• INSTRUCTIONS FOR THE TASK
Your answer should show every line of the material below that includes "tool".

----

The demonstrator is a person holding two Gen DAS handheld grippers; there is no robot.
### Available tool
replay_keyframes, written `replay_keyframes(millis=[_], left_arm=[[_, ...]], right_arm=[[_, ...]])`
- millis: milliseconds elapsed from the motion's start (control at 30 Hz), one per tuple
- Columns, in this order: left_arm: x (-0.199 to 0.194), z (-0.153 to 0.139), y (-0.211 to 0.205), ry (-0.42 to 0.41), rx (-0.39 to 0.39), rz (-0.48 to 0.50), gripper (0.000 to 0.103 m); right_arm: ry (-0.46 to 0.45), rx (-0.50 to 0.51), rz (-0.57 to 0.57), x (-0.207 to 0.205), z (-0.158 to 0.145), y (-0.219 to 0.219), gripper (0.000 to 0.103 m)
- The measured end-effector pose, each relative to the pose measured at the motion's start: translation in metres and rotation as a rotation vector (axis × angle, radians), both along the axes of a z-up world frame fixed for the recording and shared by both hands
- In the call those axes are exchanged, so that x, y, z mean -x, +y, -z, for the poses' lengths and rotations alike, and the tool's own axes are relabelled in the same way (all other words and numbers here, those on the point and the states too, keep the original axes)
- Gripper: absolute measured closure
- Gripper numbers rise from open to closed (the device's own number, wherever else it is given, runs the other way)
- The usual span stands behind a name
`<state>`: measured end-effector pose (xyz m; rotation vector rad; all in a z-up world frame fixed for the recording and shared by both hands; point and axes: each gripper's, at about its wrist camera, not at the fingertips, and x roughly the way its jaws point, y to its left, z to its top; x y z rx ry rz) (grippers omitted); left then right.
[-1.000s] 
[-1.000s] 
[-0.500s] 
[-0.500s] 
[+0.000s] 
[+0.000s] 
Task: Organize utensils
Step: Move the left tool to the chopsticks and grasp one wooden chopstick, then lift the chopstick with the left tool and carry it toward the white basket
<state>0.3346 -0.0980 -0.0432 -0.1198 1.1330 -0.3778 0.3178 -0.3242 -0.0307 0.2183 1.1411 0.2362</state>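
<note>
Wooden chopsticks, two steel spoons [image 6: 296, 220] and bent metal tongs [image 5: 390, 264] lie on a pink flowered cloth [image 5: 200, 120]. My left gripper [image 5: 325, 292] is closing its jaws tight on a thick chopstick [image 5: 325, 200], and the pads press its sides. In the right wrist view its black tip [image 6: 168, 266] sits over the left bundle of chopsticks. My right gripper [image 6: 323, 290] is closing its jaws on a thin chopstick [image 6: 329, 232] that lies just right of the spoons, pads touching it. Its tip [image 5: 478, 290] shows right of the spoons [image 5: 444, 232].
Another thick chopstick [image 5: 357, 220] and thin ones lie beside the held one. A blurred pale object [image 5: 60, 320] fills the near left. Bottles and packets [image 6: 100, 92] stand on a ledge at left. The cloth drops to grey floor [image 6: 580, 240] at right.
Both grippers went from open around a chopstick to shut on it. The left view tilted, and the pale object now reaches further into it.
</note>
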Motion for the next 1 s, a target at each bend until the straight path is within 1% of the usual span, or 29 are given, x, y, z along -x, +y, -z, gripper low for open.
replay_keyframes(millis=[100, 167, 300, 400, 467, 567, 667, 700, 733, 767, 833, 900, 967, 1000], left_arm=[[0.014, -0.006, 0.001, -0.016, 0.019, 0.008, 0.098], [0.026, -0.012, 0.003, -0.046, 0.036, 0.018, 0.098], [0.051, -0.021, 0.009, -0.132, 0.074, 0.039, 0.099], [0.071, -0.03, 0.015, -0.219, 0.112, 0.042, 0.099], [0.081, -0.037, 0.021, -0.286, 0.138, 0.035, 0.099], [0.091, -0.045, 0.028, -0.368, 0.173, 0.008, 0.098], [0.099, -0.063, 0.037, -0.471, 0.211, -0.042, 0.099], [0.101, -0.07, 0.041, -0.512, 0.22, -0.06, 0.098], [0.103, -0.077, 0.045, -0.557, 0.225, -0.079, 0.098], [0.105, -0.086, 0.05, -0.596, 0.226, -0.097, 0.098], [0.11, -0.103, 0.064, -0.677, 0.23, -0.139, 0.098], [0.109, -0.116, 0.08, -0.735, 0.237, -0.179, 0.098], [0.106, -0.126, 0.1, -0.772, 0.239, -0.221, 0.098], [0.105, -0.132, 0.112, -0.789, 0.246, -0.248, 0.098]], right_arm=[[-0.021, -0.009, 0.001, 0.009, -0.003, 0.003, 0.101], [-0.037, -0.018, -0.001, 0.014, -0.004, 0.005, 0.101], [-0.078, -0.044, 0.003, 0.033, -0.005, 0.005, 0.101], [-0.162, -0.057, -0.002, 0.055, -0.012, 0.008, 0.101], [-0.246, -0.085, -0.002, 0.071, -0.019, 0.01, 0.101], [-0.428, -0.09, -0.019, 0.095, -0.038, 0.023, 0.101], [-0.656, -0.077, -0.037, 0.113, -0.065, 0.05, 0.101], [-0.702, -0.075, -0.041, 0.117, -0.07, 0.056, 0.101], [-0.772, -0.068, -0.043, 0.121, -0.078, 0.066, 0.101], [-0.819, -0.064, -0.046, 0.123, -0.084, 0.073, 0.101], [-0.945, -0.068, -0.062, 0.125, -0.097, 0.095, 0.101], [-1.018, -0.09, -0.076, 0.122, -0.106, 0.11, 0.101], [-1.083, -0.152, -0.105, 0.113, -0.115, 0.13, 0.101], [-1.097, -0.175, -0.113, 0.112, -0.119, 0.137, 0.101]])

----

• RESPONSE FOR THIS EXERCISE
### Available tool
- In the call those axes are exchanged, so that x, y, z mean -x, +y, -z, for the poses' lengths and rotations alike, and the tool's own axes are relabelled in the same way (all other words and numbers here, those on the point and the states too, keep the original axes)
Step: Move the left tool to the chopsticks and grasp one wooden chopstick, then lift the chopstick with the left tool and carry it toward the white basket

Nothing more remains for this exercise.